Il decreto carceri costituisce soltanto una misura tampone e la situazione delle carceri richiede interventi ulteriori, anche sulla struttura degli edifici.
Abbiamo chiesto al Ministro Orlando un incontro, che è già stato fissato per la mattina di giovedì 6 marzo, e questi sono principalmente i temi che vorremmo sottoporgli e queste sono le richieste che vorremmo rivolgergli. Le sottoponiamo all’attenzione del Cdc per ogni suggerimento o integrazione.
Peraltro, su questi argomenti abbiamo già sviluppato una riflessione approfondita, con l’elaborazione di proposte di riforma per la giustizia, che vogliamo adesso aggiornare, col contributo delle nostre commissioni di studio.

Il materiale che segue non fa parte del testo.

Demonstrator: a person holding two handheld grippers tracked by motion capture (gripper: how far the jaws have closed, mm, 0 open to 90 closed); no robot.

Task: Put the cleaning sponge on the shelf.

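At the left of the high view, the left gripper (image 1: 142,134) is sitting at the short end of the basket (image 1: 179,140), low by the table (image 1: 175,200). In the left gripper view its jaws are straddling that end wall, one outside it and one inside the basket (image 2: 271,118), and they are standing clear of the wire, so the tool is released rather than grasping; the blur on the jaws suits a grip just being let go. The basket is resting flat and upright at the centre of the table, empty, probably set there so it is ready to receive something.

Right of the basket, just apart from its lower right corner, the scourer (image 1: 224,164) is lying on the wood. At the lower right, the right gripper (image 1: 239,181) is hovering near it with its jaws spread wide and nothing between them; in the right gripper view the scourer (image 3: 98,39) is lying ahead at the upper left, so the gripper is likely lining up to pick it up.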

A fronte della condizione di grave difficoltà nella quale noi lavoriamo, viene richiesto ai magistrati uno sforzo lavorativo che ci colloca per produttività ai livelli più alti in Europa. Noi l’impegno l’abbiamo messo e continueremo a metterlo, i nostri dirigenti promuovono la diffusione delle buone prassi, ma il rimedio non può essere nel ribaltamento individuale degli sforzi e delle responsabilità, per di più sotto minaccia di sanzioni disciplinari e di azioni di responsabilità civile. La scelta qui è fra un modello di magistrato burocrate, volto a ridurre il livello della propria esposizione e a sottrarsi alle responsabilità, e la realizzazione di un sistema efficace, fondato su modelli costruiti sul principio della buona organizzazione collettiva, che promuova un’efficacia basata non sul timore della sanzione ma sulla partecipazione a un progetto condiviso.
E’ in questa prospettiva che, a nostro parere, vanno considerati anche i temi della valutazione del magistrato, dei carichi esigibili e della responsabilità. E’ chiaro che la capacità di lavoro non è illimitata e noi abbiamo raggiunto ormai, nella stragrande maggioranza dei casi, il limite massimo: sono le statistiche europee a dirlo, non io.
Tuttavia, il tema del buon funzionamento della giustizia non può essere affrontato concentrandoci anzitutto se non in via esclusiva sui carichi esigibili, perché sarebbe un atteggiamento difensivo; perché non possiamo risolvere il problema dicendo ai cittadini: questi diritti non li tuteliamo, perché questo impegno va oltre le nostre capacità. L’approccio crediamo che debba essere diverso: noi dobbiamo anzitutto pretendere da chi fa le leggi e da chi ha la responsabilità del servizio giustizia le risorse umane e materiali adeguate e interventi decisi nel settore dell’innovazione; noi dobbiamo metterci il buon impiego delle risorse, un’organizzazione efficace, il massimo impegno individuale. Ed è a questo punto che arriviamo ai carichi esigibili e agli standard di rendimento: che toccano i profili della responsabilità disciplinare, che non può essere senza limiti e che deve recuperare il concetto del limite oltre il quale l’impossibile non può essere richiesto; che toccano i meccanismi di valutazione della nostra professionalità. Un magistrato che lavora con l’ossessione dei ritardi e degli errori dovuti a carichi insostenibili e a condizioni di lavoro inaccettabili rischia di trasformarsi in un burocrate. Il rispetto dei tempi ragionevoli di un processo civile non può essere assicurato – tanto per fare un esempio – dal rispetto di un calendario del processo imposto con la minaccia di una condanna disciplinare. Questo non vuol dire affatto rinunciare all’efficacia della giurisdizione. Significa invece, come dicevo prima, promuovere anzitutto la buona organizzazione, la diffusione delle buone prassi, l’adesione a un progetto condiviso, a un impegno individuale che non può non confrontarsi con le condizioni concrete di lavoro ma che non rinunci alla dignità, al decoro e alla bellezza della nostra funzione.